California Seeks Fines, Penalties Against Insurers for Claims Processing Violations

In a California Healthline Special Report, Cindy Ehnes, director of the Department of Managed Health Care, and Santiago Munoz, associate vice president of clinical services for the UC Health System discussed the state’s investigation into health insurers’ claims processing procedures.

After a joint investigation with the Department of Insurance, DMHC is seeking millions of dollars in fines against PacifiCare and its parent company, UnitedHealthcare, for claims that the insurer allegedly paid late or did not pay at all. The investigation found that PacifiCare improperly denied more than 30% of claims, Ehnes said.

“It may sound like they just made a mistake, but in reality, that’s what an insurance company is set up to do is pay claims,” Ehnes said, adding, “And so when your primary function has an error rate of up to 30%, you have a very serious problem, and it is one that we take very seriously and we want the company to take very seriously as well.”

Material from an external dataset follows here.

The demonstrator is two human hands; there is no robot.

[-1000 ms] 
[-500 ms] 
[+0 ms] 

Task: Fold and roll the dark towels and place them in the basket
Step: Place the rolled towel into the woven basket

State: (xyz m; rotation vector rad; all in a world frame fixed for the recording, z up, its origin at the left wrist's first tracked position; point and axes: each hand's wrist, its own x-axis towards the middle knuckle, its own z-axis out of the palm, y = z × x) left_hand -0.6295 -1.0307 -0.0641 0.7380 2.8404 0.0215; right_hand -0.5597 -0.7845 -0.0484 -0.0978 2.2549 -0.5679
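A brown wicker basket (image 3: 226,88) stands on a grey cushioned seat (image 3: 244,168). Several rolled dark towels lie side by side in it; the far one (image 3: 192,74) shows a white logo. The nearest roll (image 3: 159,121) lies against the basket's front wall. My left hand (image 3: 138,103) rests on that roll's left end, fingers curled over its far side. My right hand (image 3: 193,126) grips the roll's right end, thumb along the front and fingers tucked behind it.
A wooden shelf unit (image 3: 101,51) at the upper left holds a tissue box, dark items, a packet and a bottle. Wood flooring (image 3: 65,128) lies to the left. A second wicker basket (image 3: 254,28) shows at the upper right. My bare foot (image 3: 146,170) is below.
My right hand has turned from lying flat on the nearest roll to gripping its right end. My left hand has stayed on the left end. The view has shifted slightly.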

PacifiCare said the problems resulted from a slow transition after it was acquired by UnitedHealthcare in late 2005. The company has since taken steps to correct the problems, according to a statement.

At UC, the mishandled payments were beginning to affect the health system’s ability to operate, Munoz said. The experience will affect how UC handles its insurance contracts in the future, he said (Kennedy, California Healthline, 2/11).